Copy out each line of the data holding "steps".
•••
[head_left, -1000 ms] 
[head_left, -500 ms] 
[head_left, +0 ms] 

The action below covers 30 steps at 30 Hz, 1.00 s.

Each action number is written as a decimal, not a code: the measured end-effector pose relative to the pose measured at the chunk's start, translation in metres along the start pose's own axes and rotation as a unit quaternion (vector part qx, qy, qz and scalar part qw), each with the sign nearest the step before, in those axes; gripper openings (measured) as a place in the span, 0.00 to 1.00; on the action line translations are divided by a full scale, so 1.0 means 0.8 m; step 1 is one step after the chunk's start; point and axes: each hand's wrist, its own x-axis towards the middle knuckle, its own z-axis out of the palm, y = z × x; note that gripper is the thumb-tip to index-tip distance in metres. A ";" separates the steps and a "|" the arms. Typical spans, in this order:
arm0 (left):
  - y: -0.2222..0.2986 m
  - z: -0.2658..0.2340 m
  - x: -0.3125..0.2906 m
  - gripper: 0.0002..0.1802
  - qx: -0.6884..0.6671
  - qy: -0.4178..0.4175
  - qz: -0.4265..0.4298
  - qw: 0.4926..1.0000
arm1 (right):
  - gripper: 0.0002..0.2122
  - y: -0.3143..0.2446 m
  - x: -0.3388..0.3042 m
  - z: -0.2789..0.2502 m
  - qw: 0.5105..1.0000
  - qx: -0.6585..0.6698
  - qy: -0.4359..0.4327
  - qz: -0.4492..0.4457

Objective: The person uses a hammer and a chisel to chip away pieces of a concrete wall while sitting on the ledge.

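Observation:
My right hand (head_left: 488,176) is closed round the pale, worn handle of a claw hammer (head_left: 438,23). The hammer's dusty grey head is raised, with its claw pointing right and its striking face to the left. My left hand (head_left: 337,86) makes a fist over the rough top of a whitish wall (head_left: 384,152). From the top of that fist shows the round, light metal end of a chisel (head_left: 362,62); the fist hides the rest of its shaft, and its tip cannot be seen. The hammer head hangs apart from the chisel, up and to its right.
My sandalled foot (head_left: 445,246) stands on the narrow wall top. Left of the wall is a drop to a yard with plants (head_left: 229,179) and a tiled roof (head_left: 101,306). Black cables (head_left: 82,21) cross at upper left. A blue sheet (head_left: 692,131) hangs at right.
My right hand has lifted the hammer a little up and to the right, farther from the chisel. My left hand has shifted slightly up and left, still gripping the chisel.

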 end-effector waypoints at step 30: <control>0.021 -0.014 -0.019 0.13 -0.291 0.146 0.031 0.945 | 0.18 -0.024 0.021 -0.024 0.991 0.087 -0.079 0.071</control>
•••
Task response:
The action below covers 30 steps at 30 Hz, 1.00 s.
Each action number is written as a decimal, not a code: the measured end-effector pose relative to the pose measured at the chunk's start, translation in metres along the start pose's own axes and rotation as a unit quaternion (vector part qx, qy, qz and scalar part qw), each with the sign nearest the step before, in those axes; gripper openings (measured) as a place in the span, 0.00 to 1.00; on the action line translations are divided by a full scale, so 1.0 means 0.8 m; step 1 is one step after the chunk's start; point and axes: each hand's wrist, its own x-axis towards the middle knuckle, its own z-axis out of the palm, y = z × x; note that gripper is the thumb-tip to index-tip distance in metres. A ";" separates the steps and a "|" the arms. Typical spans, in this order:

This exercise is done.